DIRECTIONS FOR THIS TASK:
Set down each line of the records once more, precisely, and omit the pictures.

SUPPLIED RECORDS:
Start of Block

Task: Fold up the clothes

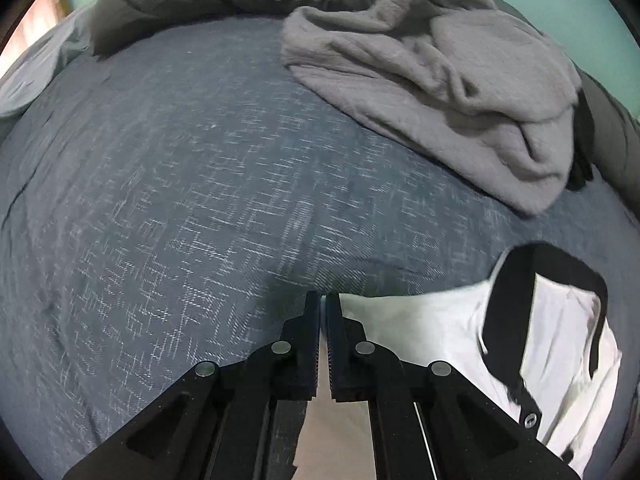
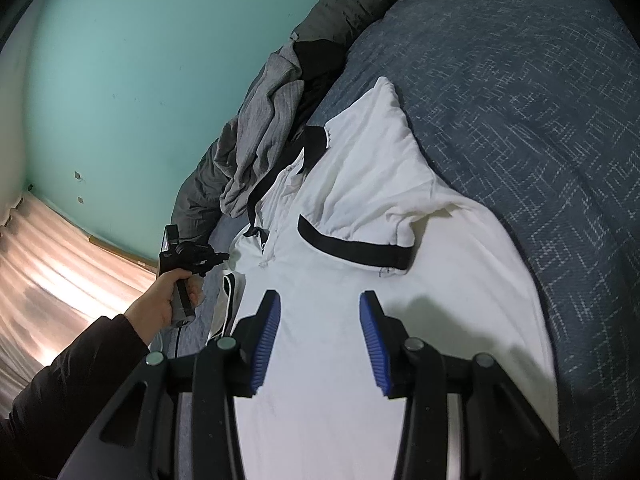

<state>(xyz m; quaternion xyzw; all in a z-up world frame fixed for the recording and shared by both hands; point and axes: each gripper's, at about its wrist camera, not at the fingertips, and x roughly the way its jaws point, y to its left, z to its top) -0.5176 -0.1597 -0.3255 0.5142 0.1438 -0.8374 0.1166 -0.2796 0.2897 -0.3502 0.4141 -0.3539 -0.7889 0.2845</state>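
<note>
blue-padded right claw (image 2: 320,336) hangs spread over the white shirt (image 2: 360,240), nothing between its pads. shirt lies flat on the bed (image 2: 520,100), filling the lower centre of the right view, black-trimmed sleeve folded across its chest, black collar toward the upper left. at mid-left a hand (image 2: 160,308) holds the left claw (image 1: 323,320), pressed together at the shirt's edge; whether it pinches cloth is unclear. grey garment (image 1: 440,80) sits upper right.

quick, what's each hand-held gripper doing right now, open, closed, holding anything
Left hand-held gripper: closed at the white shirt's edge; whether it pinches cloth cannot be told.
Right hand-held gripper: open, empty.
</note>
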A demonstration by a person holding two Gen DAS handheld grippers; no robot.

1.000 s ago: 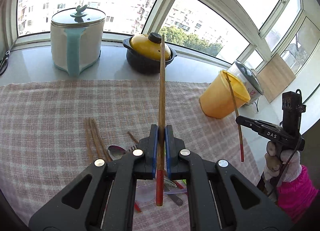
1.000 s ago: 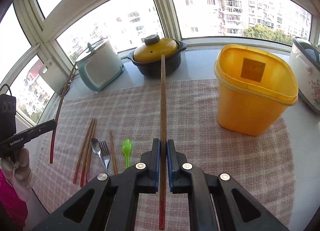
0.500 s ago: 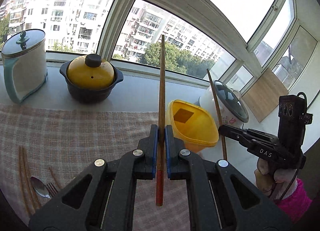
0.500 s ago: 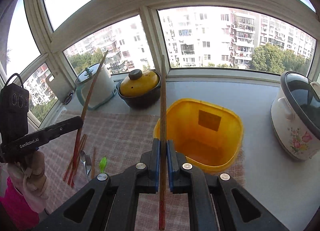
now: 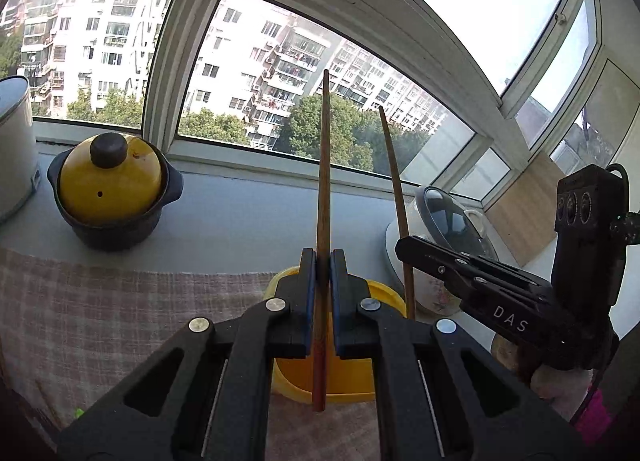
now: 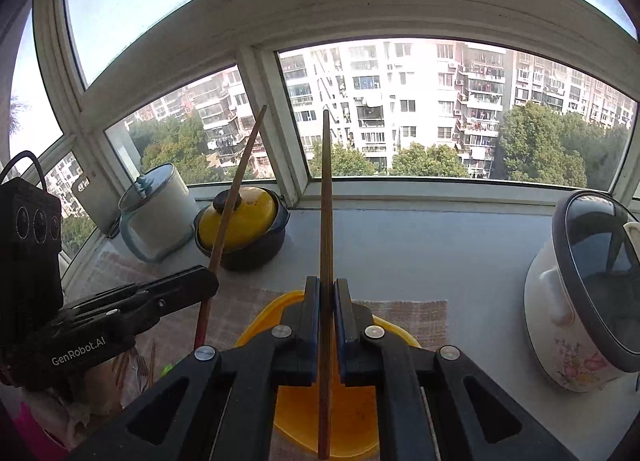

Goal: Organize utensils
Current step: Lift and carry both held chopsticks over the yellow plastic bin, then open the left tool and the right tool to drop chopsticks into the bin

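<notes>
My left gripper (image 5: 322, 255) is shut on a wooden chopstick (image 5: 323, 165) that stands upright, its red end hanging over the open yellow bin (image 5: 320, 381). My right gripper (image 6: 327, 285) is shut on a second chopstick (image 6: 326, 197), also upright, its lower end over the same yellow bin (image 6: 344, 417). Each gripper shows in the other's view: the right one (image 5: 404, 247) beside the bin with its chopstick (image 5: 394, 181), the left one (image 6: 208, 281) at the left with its chopstick (image 6: 234, 197). More utensils (image 6: 140, 361) lie on the checked cloth (image 5: 100, 309).
A yellow-lidded black pot (image 5: 110, 193) and a white-and-blue cooker (image 6: 158, 213) stand at the back by the window. A flowered white cooker (image 6: 584, 293) stands right of the bin. A wooden board (image 5: 524, 217) leans at the far right.
Both grippers have risen and tipped up with their chopsticks, moving from over the cloth to directly above the yellow bin. The spread utensils have dropped out of the left view.
</notes>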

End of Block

ANSWER TO THIS EXERCISE:
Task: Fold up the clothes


<state>(xyz m; quaternion xyzw; all in a z-up world frame fixed for the recording and shared by both hands; point and axes: each gripper's, at about its wrist camera, not at the fingertips, and x roughly the way its jaws point, y to its left, z to its top) -0.5176 -0.1597 -0.3255 0.5142 0.1438 -0.8374 0.1166 -0.2796 0.2897 -0.3502 0.4141 -0.3539 -0.7889 0.2845</state>
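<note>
blue-padded right claw (image 2: 320,336) hangs spread over the white shirt (image 2: 360,240), nothing between its pads. shirt lies flat on the bed (image 2: 520,100), filling the lower centre of the right view, black-trimmed sleeve folded across its chest, black collar toward the upper left. at mid-left a hand (image 2: 160,308) holds the left claw (image 1: 323,320), pressed together at the shirt's edge; whether it pinches cloth is unclear. grey garment (image 1: 440,80) sits upper right.

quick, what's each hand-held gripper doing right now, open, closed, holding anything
Left hand-held gripper: closed at the white shirt's edge; whether it pinches cloth cannot be told.
Right hand-held gripper: open, empty.
</note>
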A demonstration by a person holding two Gen DAS handheld grippers; no robot.

1.000 s ago: 
1.000 s ago: 
0.500 s ago: 
0.500 s ago: 
now: 
now: 

Goal: Organize utensils
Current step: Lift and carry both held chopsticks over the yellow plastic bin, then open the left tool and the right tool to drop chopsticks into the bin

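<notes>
My left gripper (image 5: 322, 255) is shut on a wooden chopstick (image 5: 323, 165) that stands upright, its red end hanging over the open yellow bin (image 5: 320, 381). My right gripper (image 6: 327, 285) is shut on a second chopstick (image 6: 326, 197), also upright, its lower end over the same yellow bin (image 6: 344, 417). Each gripper shows in the other's view: the right one (image 5: 404, 247) beside the bin with its chopstick (image 5: 394, 181), the left one (image 6: 208, 281) at the left with its chopstick (image 6: 234, 197). More utensils (image 6: 140, 361) lie on the checked cloth (image 5: 100, 309).
A yellow-lidded black pot (image 5: 110, 193) and a white-and-blue cooker (image 6: 158, 213) stand at the back by the window. A flowered white cooker (image 6: 584, 293) stands right of the bin. A wooden board (image 5: 524, 217) leans at the far right.
Both grippers have risen and tipped up with their chopsticks, moving from over the cloth to directly above the yellow bin. The spread utensils have dropped out of the left view.
</notes>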

The output is complete as it stands.